Should an injury flowing from unprotected consensual sex qualify as “accidental”?
There remains the question of whether the respondent’s activities were contributorily negligent. The applicant Company had argued that its insurance policy excluded coverage for injuries resulting in whole or in part from negligence on the insured’s part, and cited his risky sexual practices as reason to deny him recovery under these terms. This issue is not traversed in detail by the British Columbia Court of Appeal, as there was “an absence of any evidence as to the circumstances of Mr. Gibbens’ sexual activity.” The trial judge disposed of the applicant’s argument with similar brevity: although the respondent was unaware of his partners’ serostatus prior to engaging in intercourse, the risks attendant upon such behaviour did not indicate a “reckless abandon and exposure to a known, and obvious danger.” If they had, presumably the respondent’s own actions would have been considered a material contributing cause of his injuries, rendering them negligently self-inflicted (at least in part) and precluding a finding that they were solely brought about by an unexpected, external influence.

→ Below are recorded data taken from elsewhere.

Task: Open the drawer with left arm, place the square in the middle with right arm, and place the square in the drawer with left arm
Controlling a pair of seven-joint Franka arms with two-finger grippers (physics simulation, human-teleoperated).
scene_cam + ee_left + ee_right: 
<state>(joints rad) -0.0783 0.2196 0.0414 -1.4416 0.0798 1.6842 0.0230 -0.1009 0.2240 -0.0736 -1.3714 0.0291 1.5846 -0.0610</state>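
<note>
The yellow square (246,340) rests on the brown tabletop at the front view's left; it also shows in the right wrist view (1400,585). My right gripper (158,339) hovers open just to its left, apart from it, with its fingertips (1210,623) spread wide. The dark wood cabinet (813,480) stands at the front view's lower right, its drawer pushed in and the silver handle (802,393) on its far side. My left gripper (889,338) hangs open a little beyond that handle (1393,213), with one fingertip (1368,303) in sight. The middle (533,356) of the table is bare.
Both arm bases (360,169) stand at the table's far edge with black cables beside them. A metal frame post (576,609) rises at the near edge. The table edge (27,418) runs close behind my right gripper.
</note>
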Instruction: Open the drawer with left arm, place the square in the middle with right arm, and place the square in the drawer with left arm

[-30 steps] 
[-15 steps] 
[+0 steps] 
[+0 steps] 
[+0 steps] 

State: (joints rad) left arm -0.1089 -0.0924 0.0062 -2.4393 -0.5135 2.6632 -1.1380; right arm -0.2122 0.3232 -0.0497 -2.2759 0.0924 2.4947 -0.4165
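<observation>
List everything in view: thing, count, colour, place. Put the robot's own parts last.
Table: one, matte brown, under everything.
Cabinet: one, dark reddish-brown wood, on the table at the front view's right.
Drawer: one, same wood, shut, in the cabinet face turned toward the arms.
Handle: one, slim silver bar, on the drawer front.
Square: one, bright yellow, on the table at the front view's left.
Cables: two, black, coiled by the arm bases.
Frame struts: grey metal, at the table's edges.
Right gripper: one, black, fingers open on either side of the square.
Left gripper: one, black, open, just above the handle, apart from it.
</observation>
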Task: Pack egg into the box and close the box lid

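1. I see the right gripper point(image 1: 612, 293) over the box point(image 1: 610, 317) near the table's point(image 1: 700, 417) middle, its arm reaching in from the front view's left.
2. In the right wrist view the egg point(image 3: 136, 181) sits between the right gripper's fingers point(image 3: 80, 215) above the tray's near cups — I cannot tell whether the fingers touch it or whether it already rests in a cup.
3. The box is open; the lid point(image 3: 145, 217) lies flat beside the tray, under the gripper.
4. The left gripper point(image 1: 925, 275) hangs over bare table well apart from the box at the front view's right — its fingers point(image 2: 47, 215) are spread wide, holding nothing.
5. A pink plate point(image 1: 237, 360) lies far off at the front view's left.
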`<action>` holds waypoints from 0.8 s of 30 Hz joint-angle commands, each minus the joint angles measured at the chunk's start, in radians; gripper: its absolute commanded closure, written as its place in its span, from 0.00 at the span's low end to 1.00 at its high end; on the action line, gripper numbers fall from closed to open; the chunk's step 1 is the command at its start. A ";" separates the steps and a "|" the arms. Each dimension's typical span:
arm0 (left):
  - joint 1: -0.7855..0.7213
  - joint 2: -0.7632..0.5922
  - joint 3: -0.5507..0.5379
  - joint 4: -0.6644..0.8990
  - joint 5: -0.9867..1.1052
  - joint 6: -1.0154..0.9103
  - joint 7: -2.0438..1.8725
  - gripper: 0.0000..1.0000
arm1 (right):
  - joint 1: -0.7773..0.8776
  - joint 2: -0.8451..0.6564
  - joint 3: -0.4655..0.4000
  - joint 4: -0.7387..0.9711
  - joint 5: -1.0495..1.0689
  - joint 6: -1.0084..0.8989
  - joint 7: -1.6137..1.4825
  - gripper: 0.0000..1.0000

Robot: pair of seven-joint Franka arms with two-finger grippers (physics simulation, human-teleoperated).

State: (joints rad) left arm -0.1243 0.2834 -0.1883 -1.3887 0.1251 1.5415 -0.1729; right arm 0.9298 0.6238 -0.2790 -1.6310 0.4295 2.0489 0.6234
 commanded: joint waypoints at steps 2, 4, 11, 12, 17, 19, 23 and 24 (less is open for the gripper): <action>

Neither of the lower courts comprehensively explains this concept of “reckless abandon” and its role in insurance law. Does it imply that the insured owes – if I may appropriate the phrase – a “duty of care” to himself? To recover on an insuarce policy, must the insured discharge this duty by taking such reasonable precautions in sexual relations that his conduct may never be considered “reckless”? If so, and in my respectful view, it is imperative courts recognize that taking reasonable precautions by practicing safer sex may be impractical or impossible some or all of the time for many insured persons. It may even be impractical or impossible for some insured to enquire after their partner’s serostatus, never mind situate a latex barrier method, before consenting to intercourse. I am thankful, then, that the lower courts did not attribute any legal responsibility to the respondent for his injuries, and that they did not assign any moral blameworthiness to his actions without an evidentiary backing. I trust that the SCC will similarly refrain from doing so.
I also reserve (very faint) hope that in its reasons, the Court will speak to the serious problems with such negligence inquiries in the sexual health context more generally. I have previously argued here and here regarding the dangers of “objective” standards in criminal laws surrounding HIV-transmission, and I believe the same arguments apply in the torts and insurance contexts. In situations of considerable power imbalance, where dynamics may prevent women, prisoners, sex workers, or others in abusive relationships from taking reasonable precautions by practicing safer sex, and/or where a lack of education or access may prevent individuals from adopting these practices, the imposition and enforcement of objective standards of reasonable care may be unethical, unwise, and unjust law.